Many, if not most, machine learning training algorithms use gradients to optimize a function.

What is a gradient?

Suppose I have a function $f$ from $\R^d$ to $\R$. The gradient, $\nabla f$, is a function from $\R^d$ to $\R^d$ such that

$$\left(\nabla f(w) \right)_i = \frac{\partial}{\partial w_i} f(w) = \lim_{\delta \rightarrow 0} \frac{f(w + \delta e_i) - f(w)}{\delta},$$

that is, it is the vector of partial derivatives of the function. Another, perhaps cleaner (and basis-independent), definition is that $\nabla f(w)^T$ is the linear map such that for any $u \in \R^d$

$$\nabla f(w)^T u = \lim_{\delta \rightarrow 0} \frac{f(w + \delta u) - f(w)}{\delta}.$$

More informally, it is the unique vector such that $f(w) \approx f(w_0) + (w - w_0)^T \nabla f(w_0)$ for $w$ nearby $w_0$.

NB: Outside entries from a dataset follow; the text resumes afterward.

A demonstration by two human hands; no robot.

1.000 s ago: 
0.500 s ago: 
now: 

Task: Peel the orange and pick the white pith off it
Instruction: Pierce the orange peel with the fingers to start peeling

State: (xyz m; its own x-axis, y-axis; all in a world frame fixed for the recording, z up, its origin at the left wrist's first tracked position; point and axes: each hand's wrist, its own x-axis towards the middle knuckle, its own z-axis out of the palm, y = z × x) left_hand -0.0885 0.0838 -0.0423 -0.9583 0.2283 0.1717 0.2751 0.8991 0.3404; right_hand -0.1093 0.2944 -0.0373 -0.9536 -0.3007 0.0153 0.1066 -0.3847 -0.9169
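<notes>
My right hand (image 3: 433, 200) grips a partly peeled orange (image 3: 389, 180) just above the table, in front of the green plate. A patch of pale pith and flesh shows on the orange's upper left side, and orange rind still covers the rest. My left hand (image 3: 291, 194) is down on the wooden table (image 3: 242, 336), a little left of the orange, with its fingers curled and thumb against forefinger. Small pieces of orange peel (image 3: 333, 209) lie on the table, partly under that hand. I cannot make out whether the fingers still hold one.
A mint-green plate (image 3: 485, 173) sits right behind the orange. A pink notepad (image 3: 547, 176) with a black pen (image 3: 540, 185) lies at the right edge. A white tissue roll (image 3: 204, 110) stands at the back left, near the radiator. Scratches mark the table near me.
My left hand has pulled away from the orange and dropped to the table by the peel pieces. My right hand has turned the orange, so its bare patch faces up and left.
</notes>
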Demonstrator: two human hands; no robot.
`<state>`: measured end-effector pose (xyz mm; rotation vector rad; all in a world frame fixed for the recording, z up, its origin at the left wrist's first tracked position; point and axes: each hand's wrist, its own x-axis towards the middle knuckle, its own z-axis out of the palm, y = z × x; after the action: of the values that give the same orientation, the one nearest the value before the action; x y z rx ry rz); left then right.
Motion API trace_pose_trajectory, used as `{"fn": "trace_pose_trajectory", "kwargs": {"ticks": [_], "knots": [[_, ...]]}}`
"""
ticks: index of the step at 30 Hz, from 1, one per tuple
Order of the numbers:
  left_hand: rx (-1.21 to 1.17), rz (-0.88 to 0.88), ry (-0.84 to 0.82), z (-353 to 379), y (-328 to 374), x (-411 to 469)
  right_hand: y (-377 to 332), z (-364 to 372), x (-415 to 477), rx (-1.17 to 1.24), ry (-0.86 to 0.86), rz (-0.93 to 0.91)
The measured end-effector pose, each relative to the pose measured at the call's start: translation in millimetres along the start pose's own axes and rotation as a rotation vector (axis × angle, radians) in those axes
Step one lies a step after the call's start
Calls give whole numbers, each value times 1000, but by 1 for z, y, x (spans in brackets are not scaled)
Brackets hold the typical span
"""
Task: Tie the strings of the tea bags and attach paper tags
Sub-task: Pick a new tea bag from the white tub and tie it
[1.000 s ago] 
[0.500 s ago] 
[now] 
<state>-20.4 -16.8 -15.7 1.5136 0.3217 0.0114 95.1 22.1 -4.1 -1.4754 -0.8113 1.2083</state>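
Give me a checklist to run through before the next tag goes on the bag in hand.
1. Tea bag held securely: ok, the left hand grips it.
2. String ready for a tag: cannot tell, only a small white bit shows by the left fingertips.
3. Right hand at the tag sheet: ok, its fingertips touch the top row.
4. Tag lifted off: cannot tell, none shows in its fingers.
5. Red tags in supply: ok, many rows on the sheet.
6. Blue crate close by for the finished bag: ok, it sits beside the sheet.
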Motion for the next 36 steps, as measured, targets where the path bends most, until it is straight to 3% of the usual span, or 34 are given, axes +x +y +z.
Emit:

Let's derive some gradients!¶

$f(x) = x^T A x$

$f(x) = \| x \|_2^2 = \sum_{i=1}^d x_i^2$

...

$f(x) = \| x \|_1 = \sum_{i=1}^d | x_i |$

...

$f(x) = \| x \|_{\infty} = \max(|x_1|, |x_2|, \ldots, |x_d|)$

...

Takeaway: numpy gives us powerful capabilities to express numerical linear algebra...¶

...and you should become skilled in mapping from mathematical expressions to numpy and back.